Against this background, it would be clear that it was imperative for the CJI to set up an in-house inquiry committee to investigate the case for, paradoxical as it may sound, this is where we enter into an exclusive and sequestered territory. The Supreme Court has directed in its Constitution bench judgment in the Veeraswamy case of 1991 that no FIR would be registered against any judge without the permission of the CJI. In a case as egregious as this, with the CJI not instituting an in-house inquiry and instead recommending him as his successor, coupled with no limitations placed by the Constitution (or any SC judgments) or the Memorandum of Procedures, it’ll naturally be incumbent upon the elected sovereign government to set things right to ensure judicial rectitude, as enjoined upon in the Constitution and its values, which they have been sworn to uphold.

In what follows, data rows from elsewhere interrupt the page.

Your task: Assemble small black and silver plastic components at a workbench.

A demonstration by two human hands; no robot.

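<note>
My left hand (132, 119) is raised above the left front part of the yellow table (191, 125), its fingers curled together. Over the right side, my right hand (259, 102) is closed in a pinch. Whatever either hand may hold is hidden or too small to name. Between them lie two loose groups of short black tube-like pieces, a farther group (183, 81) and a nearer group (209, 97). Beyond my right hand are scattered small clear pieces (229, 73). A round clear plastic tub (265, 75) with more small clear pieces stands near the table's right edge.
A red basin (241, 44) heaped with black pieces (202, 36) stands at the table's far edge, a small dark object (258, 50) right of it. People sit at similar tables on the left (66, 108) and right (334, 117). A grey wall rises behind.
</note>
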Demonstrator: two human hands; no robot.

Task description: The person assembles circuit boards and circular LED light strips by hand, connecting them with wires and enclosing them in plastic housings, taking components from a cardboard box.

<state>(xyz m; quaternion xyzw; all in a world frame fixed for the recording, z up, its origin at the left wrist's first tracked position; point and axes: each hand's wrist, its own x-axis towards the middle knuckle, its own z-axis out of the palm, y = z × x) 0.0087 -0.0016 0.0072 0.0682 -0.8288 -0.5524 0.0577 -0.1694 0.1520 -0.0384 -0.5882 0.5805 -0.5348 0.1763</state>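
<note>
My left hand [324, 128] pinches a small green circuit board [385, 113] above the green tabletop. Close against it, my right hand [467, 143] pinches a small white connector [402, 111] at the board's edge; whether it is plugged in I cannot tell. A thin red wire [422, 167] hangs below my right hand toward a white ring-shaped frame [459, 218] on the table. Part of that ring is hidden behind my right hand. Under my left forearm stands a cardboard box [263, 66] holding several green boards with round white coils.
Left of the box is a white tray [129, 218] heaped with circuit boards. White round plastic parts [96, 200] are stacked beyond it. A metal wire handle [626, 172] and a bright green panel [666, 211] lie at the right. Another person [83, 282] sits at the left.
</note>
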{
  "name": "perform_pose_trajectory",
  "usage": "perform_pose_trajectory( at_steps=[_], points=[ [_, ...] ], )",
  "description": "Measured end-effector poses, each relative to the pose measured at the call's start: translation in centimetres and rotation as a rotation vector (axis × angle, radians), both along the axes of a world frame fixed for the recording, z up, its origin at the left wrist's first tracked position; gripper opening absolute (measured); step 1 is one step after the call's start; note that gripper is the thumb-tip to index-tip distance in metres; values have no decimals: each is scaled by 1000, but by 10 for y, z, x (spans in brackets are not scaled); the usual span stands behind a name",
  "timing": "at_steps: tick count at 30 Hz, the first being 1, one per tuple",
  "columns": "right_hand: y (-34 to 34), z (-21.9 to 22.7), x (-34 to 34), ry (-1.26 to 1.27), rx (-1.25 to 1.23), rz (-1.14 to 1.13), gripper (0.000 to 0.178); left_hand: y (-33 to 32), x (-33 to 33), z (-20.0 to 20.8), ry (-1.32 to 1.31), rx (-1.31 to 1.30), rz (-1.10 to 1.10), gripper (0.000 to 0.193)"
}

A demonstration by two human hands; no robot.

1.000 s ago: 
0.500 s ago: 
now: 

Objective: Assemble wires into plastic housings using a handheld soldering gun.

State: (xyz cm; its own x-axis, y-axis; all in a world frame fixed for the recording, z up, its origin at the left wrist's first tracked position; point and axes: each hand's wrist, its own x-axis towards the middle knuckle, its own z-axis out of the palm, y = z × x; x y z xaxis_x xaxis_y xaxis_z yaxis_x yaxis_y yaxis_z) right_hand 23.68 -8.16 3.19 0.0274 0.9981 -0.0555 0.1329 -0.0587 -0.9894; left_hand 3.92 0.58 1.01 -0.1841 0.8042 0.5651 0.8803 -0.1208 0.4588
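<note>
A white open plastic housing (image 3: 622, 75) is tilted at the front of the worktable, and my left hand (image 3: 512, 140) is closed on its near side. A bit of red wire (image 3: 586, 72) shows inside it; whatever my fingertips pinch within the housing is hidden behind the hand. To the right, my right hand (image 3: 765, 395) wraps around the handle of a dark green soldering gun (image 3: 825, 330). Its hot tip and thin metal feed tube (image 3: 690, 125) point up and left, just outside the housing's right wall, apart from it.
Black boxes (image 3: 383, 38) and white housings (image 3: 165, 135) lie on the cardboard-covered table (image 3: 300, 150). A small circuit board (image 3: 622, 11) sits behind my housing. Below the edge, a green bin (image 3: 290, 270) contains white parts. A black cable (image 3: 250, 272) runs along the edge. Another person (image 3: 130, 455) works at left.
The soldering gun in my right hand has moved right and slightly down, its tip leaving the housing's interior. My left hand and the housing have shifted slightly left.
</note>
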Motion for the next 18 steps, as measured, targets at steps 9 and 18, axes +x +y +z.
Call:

Perhaps it is all the more imperative — and let me say this in parenthesis — because should one look at the issue of false affidavit through a psychologist’s eyes, one will discern that the tendency to mislead with the intent to circumvent the rule/procedures to make personal gains is doubtless a part of a person’s DNA and make-up that shall refuse to go away and always stay with him, surfacing as and when opportunities present themselves. Land and property are indeed the distillate of human conscience. Human beings by nature are obsessive, possessive individualists. The lack of transparency and professionalism in India, coupled with the age-old Indian tradition of promoting sub-national/clan/family loyalty — the sub-culture of biradiri in the larger template of the culture of materialism that’s gotten more pronounced with economic liberalization in today’s globalized world to get-rich-fast — have sadly distorted our priorities. Ethics is at the heart of the issue, more for a judge, still more for a Supreme Court judge — and doubtless many times over for the CJI. Ethics and morality are attributes that can neither be compromised nor wished away in public service, as the Supreme Court itself had rightly observed in the Second Judges case (1993) that “…persons of unimpeachable integrity alone are appointed to these high offices and no doubtful persons gain entry.”
Must then the President, and the council of ministers headed by the Prime Minister to aid and advise him, not scrupulously follow the extant SC order in the Second Judges case (1993) and ensure that the Supreme Court lives up to its own judgment so that its image of being unimpeachably fair and transparent shines through as a exemplar for other democratic institutions in the country to emulate?